> _Assigned task_
Calculate how many lines of the data hold "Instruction". The answer consists of that number only.

> _Material for this task_
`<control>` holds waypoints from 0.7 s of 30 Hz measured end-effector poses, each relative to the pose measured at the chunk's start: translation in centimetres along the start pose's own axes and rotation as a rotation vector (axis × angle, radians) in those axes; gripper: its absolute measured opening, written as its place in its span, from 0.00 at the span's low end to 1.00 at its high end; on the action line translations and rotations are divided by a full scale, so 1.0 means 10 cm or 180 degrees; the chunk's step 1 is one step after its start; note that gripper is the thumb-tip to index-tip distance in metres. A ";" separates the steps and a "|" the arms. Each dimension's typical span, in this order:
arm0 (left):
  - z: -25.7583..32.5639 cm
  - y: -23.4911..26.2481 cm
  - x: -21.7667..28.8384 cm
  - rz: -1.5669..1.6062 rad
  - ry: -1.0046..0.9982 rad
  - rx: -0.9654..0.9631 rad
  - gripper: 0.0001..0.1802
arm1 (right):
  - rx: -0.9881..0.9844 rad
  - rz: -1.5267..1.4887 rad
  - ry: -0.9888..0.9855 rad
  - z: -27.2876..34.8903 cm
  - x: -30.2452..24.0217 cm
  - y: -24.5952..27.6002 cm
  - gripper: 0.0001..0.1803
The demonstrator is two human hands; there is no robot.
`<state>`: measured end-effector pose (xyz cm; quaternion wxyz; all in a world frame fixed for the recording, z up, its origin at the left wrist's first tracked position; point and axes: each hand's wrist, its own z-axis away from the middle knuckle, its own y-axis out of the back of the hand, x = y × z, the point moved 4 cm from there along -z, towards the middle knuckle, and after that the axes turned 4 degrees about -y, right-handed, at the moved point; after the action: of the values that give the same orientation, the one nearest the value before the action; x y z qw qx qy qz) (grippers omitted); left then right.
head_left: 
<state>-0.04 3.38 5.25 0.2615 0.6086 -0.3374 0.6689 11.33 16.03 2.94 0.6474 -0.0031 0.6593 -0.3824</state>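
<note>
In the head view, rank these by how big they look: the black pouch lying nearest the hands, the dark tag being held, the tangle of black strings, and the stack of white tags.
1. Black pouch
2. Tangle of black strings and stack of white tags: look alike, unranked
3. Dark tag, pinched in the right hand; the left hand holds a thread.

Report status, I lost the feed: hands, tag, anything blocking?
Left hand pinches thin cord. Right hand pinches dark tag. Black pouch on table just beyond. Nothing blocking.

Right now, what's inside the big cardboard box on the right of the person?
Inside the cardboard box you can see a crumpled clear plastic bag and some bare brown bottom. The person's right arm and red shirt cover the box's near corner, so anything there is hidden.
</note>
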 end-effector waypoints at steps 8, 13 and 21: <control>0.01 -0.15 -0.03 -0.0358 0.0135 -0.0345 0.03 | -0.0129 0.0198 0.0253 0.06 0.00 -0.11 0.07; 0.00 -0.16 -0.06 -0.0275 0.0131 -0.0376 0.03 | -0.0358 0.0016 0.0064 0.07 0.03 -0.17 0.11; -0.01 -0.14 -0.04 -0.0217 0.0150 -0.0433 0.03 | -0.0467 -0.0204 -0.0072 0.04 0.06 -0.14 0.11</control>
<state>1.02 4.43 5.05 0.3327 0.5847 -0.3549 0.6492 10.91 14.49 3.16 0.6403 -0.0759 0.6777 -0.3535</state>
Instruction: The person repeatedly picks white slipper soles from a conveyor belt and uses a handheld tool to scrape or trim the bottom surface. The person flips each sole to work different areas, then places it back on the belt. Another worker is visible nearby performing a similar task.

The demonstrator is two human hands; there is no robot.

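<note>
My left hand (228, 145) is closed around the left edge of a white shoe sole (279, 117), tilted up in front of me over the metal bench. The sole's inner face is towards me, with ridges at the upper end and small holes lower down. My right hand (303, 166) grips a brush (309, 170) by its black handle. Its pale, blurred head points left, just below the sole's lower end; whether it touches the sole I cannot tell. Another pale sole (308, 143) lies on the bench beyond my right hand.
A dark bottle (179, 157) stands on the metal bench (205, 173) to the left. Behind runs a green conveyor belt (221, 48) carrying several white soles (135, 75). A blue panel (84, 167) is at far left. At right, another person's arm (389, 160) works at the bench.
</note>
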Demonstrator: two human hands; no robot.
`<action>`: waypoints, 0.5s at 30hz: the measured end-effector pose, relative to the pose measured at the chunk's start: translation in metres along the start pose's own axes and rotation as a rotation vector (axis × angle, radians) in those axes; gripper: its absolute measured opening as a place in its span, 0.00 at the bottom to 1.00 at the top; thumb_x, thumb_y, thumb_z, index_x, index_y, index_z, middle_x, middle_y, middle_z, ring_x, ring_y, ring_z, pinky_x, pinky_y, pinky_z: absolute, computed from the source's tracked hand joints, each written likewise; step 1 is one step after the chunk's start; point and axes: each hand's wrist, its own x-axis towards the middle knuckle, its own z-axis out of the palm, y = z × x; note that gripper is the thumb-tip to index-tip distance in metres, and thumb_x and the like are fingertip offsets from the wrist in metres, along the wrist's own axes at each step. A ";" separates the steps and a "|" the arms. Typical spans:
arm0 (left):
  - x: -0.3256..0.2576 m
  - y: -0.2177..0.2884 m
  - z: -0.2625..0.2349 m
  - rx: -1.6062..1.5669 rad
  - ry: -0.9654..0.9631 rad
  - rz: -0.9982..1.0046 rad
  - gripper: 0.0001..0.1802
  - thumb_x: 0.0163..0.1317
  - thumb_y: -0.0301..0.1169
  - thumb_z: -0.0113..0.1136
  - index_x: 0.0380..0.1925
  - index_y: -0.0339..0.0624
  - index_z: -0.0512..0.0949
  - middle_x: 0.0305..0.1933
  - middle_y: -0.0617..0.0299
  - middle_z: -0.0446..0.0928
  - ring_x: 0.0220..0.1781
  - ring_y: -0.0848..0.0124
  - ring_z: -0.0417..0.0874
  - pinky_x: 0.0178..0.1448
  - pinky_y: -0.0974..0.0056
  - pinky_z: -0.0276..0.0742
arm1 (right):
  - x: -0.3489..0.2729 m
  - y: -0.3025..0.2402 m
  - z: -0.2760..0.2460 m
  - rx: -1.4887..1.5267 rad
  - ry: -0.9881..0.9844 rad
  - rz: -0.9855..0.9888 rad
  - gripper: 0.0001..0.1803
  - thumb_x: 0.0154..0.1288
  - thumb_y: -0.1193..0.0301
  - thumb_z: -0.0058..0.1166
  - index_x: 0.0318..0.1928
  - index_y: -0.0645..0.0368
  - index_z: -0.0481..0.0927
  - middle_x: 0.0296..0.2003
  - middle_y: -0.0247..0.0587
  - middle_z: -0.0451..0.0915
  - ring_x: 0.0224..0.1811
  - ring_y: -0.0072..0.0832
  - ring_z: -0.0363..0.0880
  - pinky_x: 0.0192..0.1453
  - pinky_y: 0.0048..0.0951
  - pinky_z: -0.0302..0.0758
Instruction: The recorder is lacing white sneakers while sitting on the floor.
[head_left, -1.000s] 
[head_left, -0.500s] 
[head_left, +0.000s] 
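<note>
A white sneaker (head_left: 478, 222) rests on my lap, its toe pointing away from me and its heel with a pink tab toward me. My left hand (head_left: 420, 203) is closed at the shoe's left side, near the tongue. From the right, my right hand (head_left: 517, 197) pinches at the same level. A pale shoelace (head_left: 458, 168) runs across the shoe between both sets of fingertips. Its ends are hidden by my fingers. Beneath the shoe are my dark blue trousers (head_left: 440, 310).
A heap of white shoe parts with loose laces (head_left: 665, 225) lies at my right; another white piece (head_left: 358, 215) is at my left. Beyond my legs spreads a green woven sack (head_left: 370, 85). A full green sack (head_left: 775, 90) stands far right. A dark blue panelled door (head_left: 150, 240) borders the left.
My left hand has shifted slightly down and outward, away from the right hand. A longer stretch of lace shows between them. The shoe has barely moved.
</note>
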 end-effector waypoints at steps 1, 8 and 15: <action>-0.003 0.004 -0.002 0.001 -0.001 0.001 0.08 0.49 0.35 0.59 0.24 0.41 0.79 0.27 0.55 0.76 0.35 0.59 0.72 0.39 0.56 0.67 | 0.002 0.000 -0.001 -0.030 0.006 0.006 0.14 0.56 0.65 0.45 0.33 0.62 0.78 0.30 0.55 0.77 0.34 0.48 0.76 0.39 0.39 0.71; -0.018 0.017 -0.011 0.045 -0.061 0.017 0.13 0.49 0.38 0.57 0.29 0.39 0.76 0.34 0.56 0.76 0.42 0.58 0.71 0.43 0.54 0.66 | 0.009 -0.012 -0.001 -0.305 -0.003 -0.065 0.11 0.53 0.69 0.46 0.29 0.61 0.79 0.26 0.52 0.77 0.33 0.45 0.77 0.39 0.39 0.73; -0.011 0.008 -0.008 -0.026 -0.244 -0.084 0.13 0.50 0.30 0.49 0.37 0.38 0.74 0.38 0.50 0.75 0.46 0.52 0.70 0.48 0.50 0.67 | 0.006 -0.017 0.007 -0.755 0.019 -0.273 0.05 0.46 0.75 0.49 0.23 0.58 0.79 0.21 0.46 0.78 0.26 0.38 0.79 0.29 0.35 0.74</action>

> _Task response_
2